A look at the reviewing statistics for a recent SIGKDD

  • The variance in reviewer scores is much larger than the difference in mean scores between accepted and rejected papers near the acceptance/rejection borderline.
  • To halve the standard deviation, we’d need to quadruple the number of reviews!
  • Statistically, it’s highly probable that worthy papers are rejected in favor of less worthy ones.

The Good News:

The good news is that small improvements in your paper can significantly increase your chances of acceptance. If you’re on the borderline, convincing just one reviewer to raise their score by a single point can make the difference between rejection and acceptance.

The Takeaway: The review process is a bit of a lottery. Our goal is to make our paper as strong as possible to maximize our chances of getting a winning ticket.

Part 2: Writing a SIGKDD Paper

Now, let’s get to the heart of the matter: writing a paper that stands out.

Finding Problems and Data

What Makes a Good Research Problem?

A good research problem has the following characteristics:

  • Importance: Solving it should have a real-world impact (making money, saving lives, helping people learn, etc.).
  • Real Data: You need to be able to get your hands on real data (analyzing the DNA of the Loch Ness Monster is interesting, but
).
  • Incremental Progress: Choose problems where you can make incremental progress. All-or-nothing problems can be too risky, especially for early-career researchers.
  • Clear Metric for Success: You need to know when you’re making progress. Define a clear, measurable metric for success.

Sources of Problems:

  • Domain Experts: Collaborate with experts in other fields (biology, medicine, anthropology, etc.). They have problems, and you have data mining skills. It’s a win-win!
  • Read, Read, Read: The best way to find problems is to read lots of papers, both in SIGKDD and elsewhere.
  • Latent Needs: Don’t just ask domain experts what they want. Try to understand their latent needs – the problems they might not even realize they have.

Example (Latent Need):

A biologist asked for help with a sampling/estimation problem. After an hour of discussion, it became clear that the quantity didn’t need to be estimated; it could be computed exactly! Understanding the underlying need led to a much better solution.

Extending Existing Ideas:

A good way to generate research ideas is to take an existing idea (call it “X”) and extend it:

  • Make it more accurate (statistically significantly).
  • Make it faster (usually by an order of magnitude).
  • Make it an anytime algorithm.
  • Make it an online (streaming) algorithm.
  • Make it work for a different data type.
  • Make it work on low-powered devices.
  • Explain why it works so well.
  • Make it work for distributed systems.
  • Apply it in a novel setting.
  • Remove a parameter or assumption.
  • Make it disk-aware.
  • Make it simpler.

Examples:

  • “We took the Nearest Neighbor algorithm and made it an anytime algorithm”
  • “We applied motif discovery, which is useful for DNA, to time series data”
  • “We adapted a bottom-up algorithm for online settings”

Framing the Problem

Clear Problem Statement:

Many papers lack a clear problem statement. Can you state your research contribution in a single sentence? Examples:

  • “X is good for Y (in the context of Z).”
  • “X can be extended to achieve Y (in the context of Z).”
  • “An X approach to the problem of Y mitigates the need for Z.”
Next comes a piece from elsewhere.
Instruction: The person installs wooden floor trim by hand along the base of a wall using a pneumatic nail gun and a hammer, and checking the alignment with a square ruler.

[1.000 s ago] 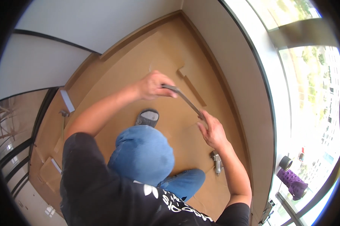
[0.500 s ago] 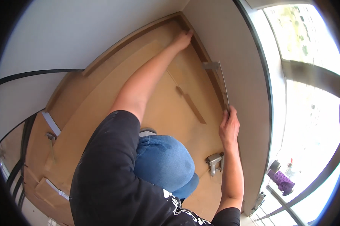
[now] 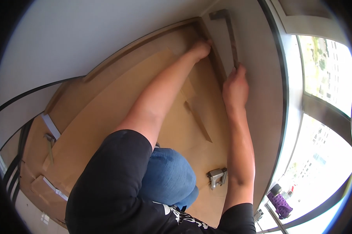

If a reviewer can’t form such a sentence after reading your abstract, your paper is in trouble.

Falsifiability:

Your research statement should be falsifiable. That means there should be a way to prove it wrong.

  • Bad: “To the best of our knowledge, this is the most sophisticated subsequence matching solution mentioned in the literature.” (How can you prove this wrong?)
  • Good: “Quicksort is faster than bubblesort.” (You can test this.)
  • Bad: “We can approximately cluster DNA with DFT.” (What does “approximately” mean? Any random arrangement could be considered a “clustering.”)
  • Good: “We improve the mean time to find an embedded pattern by a factor of ten.” (This is measurable and falsifiable.)

From Problem to Data

Once you have a problem, you need data. And you need it early in the process, not a few days before the deadline!

Why Real Data Matters:

  • Credibility: Real data significantly increases your paper’s chances of acceptance.
  • Better Research: Real data prevents you from converging on unrealistic solutions.
  • Feedback Loop: Early experience with real data can inform and refine your research question.

Is Synthetic Data Okay?

There’s a huge difference between:

  1. “We wrote a Matlab script to create random trajectories.”
  2. “We glued tiny radio transmitters to the backs of Mormon crickets and tracked their trajectories.”

The second is real data. The first is synthetic.

Why is Synthetic Data Bad?

  • Conflict of Interest: You’re creating the data that validates your algorithm. It’s like grading your own homework.
  • Hidden Bias: Even if you don’t consciously bias the data, you might do so unconsciously.
  • Contradiction: If you claim your problem is important, but you only use synthetic data, reviewers will wonder why there’s no real data.

Example (Synthetic Data Leading to Contradiction):

A paper claimed that processing large datasets is increasingly important, but then admitted to using synthetic data due to a lack of publicly available large datasets. This is a red flag.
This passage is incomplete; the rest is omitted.